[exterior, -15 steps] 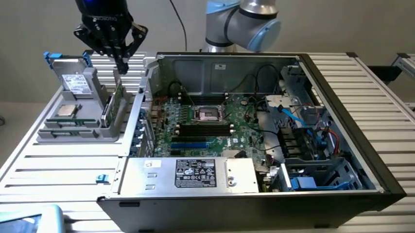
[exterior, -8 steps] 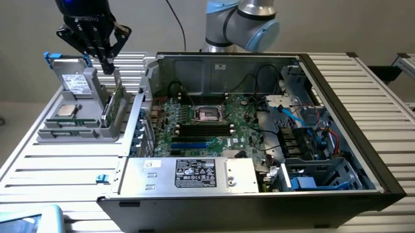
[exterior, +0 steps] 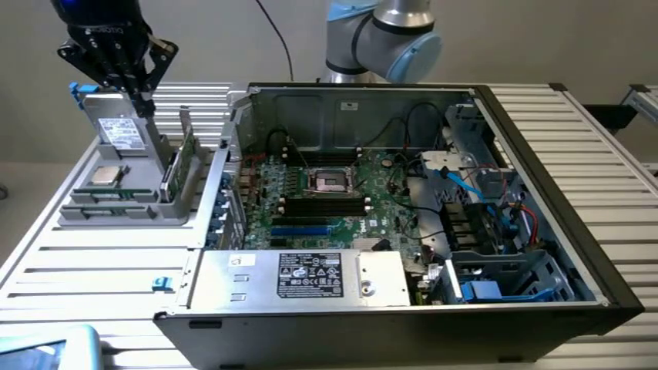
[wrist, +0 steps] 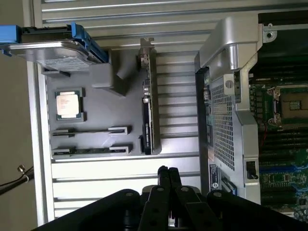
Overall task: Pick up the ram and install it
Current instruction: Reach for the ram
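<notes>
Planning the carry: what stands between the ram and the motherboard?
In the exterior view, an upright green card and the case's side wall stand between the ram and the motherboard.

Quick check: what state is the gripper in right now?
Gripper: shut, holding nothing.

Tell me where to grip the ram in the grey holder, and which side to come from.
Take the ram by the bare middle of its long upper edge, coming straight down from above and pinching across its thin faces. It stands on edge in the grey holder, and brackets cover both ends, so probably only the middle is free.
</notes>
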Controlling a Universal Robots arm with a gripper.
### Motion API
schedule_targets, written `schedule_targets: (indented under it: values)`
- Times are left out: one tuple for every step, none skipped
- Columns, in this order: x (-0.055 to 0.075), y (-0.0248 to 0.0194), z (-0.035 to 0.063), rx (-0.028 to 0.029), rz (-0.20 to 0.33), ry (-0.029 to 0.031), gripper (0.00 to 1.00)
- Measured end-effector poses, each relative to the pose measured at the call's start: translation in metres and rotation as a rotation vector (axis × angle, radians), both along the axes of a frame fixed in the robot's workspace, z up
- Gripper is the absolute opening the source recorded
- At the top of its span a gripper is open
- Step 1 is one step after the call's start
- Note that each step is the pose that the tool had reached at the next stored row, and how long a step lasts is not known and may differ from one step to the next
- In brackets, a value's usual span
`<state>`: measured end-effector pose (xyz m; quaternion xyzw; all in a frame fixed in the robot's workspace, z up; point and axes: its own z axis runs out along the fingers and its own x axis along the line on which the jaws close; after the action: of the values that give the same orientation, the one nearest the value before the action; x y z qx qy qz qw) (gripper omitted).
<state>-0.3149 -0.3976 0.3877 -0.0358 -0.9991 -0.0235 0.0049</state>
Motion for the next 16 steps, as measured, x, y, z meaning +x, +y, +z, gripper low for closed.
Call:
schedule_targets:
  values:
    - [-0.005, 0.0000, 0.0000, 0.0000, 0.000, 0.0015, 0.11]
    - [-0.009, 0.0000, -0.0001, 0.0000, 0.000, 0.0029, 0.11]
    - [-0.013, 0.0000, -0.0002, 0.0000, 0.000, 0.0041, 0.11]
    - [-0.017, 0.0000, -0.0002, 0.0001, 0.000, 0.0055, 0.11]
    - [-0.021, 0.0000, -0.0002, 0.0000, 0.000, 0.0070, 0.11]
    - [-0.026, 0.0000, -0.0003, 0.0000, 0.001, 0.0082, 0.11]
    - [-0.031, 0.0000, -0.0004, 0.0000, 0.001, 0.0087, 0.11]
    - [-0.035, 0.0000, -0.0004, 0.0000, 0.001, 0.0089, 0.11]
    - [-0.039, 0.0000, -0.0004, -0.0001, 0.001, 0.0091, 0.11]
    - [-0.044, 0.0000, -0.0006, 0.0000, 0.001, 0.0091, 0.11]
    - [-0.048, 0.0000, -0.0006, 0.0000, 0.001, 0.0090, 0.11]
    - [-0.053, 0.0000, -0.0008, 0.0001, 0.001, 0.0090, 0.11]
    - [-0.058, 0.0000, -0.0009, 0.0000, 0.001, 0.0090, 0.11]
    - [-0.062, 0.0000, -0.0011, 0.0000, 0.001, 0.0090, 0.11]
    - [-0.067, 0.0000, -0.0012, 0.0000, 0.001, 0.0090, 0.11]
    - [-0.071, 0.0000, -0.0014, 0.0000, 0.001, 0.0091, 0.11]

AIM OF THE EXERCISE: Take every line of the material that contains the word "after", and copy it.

OUTPUT OF THE EXERCISE:
- Step 1 is one step after the call's start
`<state>`: measured end-effector pose (xyz m; quaternion xyzw; all in a frame fixed in the robot's workspace, z up; point and axes: its own z axis runs out along the fingers and its own x axis along the line on which the jaws close; after the action: of the values that give the same orientation, the one nearest the value before the action; x y z qx qy qz qw) (gripper omitted).

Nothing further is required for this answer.